Assignment:
Provide an exact copy of the data, excluding the images.

Supplied data:
....

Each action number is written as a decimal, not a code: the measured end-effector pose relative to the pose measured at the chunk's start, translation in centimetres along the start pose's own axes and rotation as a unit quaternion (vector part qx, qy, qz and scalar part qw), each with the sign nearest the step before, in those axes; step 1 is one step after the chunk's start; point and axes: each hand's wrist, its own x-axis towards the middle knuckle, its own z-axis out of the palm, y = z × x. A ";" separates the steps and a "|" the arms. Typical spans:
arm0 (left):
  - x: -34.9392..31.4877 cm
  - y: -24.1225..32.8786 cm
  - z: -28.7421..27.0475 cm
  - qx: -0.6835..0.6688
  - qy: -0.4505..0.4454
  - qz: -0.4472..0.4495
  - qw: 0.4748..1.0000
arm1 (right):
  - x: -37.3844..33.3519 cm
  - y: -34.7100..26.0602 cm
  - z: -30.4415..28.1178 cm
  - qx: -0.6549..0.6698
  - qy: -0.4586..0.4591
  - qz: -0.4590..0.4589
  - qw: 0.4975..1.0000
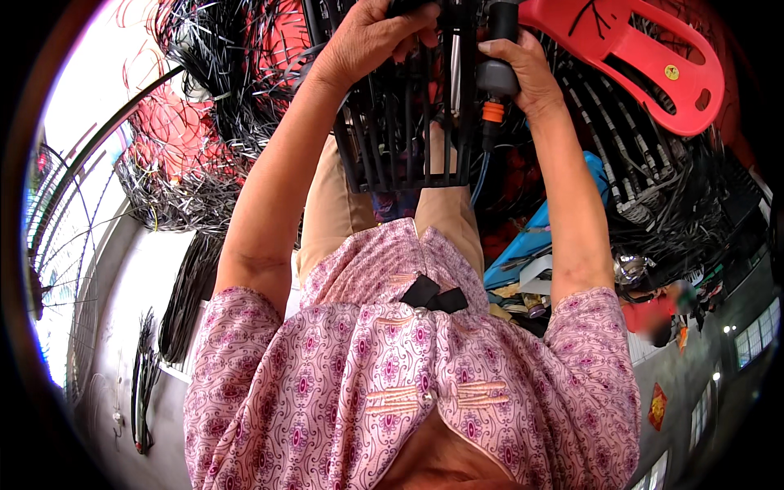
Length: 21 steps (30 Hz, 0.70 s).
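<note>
A black slatted frame (400, 155), basket-like in shape, stands over my lap between my knees. My left hand (380, 37) is closed over its upper part near the top edge of the picture; the fingertips curl around dark strips there. In my right hand (527, 69) is a dark grey power tool (496, 79) with an orange collar, held against the frame's right side. From the collar a blue cord or hose (482, 171) runs down. A slim metal rod (456, 77) shows between the tool and the frame. The tool's working end is out of sight.
Bundles of black strips (212, 49) are heaped at the far left, over red material. A red plastic chair-like piece (653, 65) lies at the far right, above more black strips (621, 131). A blue plastic piece (531, 233) sits beside my right forearm. Another person (653, 314) appears at right.
</note>
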 end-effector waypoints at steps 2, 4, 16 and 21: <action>0.0 0.1 0.0 -0.002 0.010 0.006 1.000 | 0.0 0.1 0.1 -0.008 0.001 -0.008 1.000; -0.1 -0.3 0.1 -0.034 0.020 0.019 0.999 | 0.1 0.3 0.4 -0.024 0.005 -0.024 0.999; 0.2 0.1 0.1 0.076 -0.012 0.041 0.996 | -0.8 -2.4 1.3 -0.015 0.103 0.024 0.994; 0.3 0.0 0.5 0.047 -0.012 0.062 0.997 | 0.7 0.3 -0.4 -0.046 0.086 0.002 0.995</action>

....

Response area:
Each action number is written as a decimal, not a code: the measured end-effector pose relative to the pose measured at the chunk's start, translation in centimetres along the start pose's own axes and rotation as a unit quaternion (vector part qx, qy, qz and scalar part qw), each with the sign nearest the step before, in those axes; step 1 is one step after the chunk's start; point and axes: each hand's wrist, its own x-axis towards the middle knuckle, its own z-axis out of the palm, y = z × x. A ";" separates the steps and a "|" the arms. Typical spans:
arm0 (left):
  - x: -34.9392..31.4877 cm
  - y: -24.1225..32.8786 cm
  - z: -28.7421..27.0475 cm
  - qx: -0.6835..0.6688
  - qy: -0.4505..0.4454
  - qz: -0.4472..0.4495
  - qw: 0.4748..1.0000
arm1 (right):
  - x: -37.3844..33.3519 cm
  - y: -34.7100..26.0602 cm
  - z: -30.4415..28.1178 cm
  - qx: -0.6549..0.6698
  - qy: -0.4586..0.4591
  - qz: -0.4590..0.4589
  - qw: 0.4975..1.0000
Length: 21 steps (30 Hz, 0.70 s).
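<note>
A black slatted frame (400, 155), basket-like in shape, stands over my lap between my knees. My left hand (380, 37) is closed over its upper part near the top edge of the picture; the fingertips curl around dark strips there. In my right hand (527, 69) is a dark grey power tool (496, 79) with an orange collar, held against the frame's right side. From the collar a blue cord or hose (482, 171) runs down. A slim metal rod (456, 77) shows between the tool and the frame. The tool's working end is out of sight.
Bundles of black strips (212, 49) are heaped at the far left, over red material. A red plastic chair-like piece (653, 65) lies at the far right, above more black strips (621, 131). A blue plastic piece (531, 233) sits beside my right forearm. Another person (653, 314) appears at right.
</note>
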 end-effector waypoints at steps 2, 4, 16 and 21: <action>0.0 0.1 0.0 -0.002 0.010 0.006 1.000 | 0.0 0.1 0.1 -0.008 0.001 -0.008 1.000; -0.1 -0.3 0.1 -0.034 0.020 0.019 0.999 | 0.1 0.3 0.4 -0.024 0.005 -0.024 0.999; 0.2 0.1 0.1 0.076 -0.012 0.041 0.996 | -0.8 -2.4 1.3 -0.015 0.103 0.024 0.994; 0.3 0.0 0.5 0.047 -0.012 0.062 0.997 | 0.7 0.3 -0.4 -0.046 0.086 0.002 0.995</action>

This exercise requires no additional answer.